Vocus Group Ltd (ASX:VOC) shares are down almost 70% in the past one year.
There's been a steady stream of news from Vocus, most not so good. There's been management ructions, an evolving and more competitive telecommunications landscape, and a recent earnings downgrade. No wonder, the shares have suffered mightily.
Is Vocus a steal at these prices? Or is it a value trap?
According to the recently lowered guidance provided by the company, operating profit (EBITDA) at the mid-point of guidance is expected to be $370 million. On an Enterprise Value (EV) to EBITDA basis that's a forward multiple of 7.6. That's not cheap relative to other telecommunications players. Telstra Corporation Ltd (ASX:TLS), based on consensus estimated for 2017 operating profits, is trading at a forward EV/EBITDA multiple of 6.5! Compatriot TPG Telecom Ltd (ASX:TPM) is on a forward EV/EBITDA multiple of 8.

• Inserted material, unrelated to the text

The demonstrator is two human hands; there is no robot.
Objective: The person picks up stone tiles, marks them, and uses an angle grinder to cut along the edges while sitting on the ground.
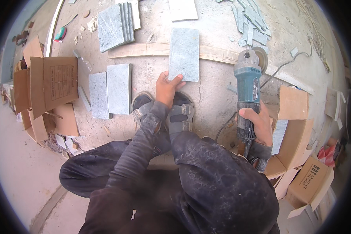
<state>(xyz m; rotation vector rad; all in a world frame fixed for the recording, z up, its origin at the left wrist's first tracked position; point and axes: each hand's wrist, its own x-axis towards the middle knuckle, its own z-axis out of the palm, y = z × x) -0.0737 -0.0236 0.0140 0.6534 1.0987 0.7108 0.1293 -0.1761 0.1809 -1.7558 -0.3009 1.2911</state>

I believe TPG's entry into mobile with its own spectrum and network will have a profound impact on the competitive environment. TPG can be expected to increase its share of mobile aggressively and might offer attractive broadband plus mobile bundles to win customers. If this scenario eventuates, it's going to pressure Vocus' consumer broadband and voice business.

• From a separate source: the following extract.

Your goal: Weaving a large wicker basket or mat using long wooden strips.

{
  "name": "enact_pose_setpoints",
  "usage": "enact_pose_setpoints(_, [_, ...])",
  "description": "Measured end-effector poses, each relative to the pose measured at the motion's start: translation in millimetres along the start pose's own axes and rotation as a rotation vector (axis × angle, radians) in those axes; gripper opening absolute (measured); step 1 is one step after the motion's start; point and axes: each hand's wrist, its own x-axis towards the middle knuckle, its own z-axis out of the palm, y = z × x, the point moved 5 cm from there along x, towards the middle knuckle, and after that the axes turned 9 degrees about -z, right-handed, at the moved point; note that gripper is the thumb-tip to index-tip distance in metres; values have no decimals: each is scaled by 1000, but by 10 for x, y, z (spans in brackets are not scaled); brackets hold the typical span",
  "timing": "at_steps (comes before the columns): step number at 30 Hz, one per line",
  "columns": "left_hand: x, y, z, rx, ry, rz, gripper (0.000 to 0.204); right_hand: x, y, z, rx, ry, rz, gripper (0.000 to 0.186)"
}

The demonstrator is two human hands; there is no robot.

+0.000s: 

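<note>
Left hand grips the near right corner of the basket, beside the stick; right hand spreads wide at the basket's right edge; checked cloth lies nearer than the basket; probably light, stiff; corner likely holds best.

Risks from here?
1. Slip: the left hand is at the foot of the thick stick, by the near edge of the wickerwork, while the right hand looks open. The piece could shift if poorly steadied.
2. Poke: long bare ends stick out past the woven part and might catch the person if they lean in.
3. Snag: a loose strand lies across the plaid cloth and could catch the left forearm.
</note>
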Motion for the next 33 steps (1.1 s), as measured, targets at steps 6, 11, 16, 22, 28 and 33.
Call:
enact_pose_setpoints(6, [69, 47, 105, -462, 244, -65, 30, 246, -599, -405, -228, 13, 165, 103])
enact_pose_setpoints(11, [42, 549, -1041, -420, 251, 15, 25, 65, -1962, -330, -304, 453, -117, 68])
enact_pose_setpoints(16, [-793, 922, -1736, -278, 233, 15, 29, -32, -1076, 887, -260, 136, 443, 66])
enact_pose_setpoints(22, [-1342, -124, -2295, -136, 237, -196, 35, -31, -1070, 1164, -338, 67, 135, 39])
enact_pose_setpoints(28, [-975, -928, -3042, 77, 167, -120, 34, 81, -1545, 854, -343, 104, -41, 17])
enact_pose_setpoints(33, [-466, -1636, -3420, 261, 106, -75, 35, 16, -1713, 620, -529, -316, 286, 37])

Vocus' data centre business is also facing fierce competition from carrier and vendor neutral providers such as global giant Equinix, Inc. (NASDAQ:EQIX) and national player Nextdc (ASX:NXT).
In my view, Vocus' core fibre business where the company sells fibre connectivity as wholesale to other carriers or directly to enterprises is stable. The question, though, is whether or not the core business, which possibly has much higher margins compared to the rest of the segments, can lift earnings enough to bring Vocus back to growth.
I wouldn't be rushing to buy Vocus. It's not obviously cheap compared to competitors which, in my view have a better competitive position.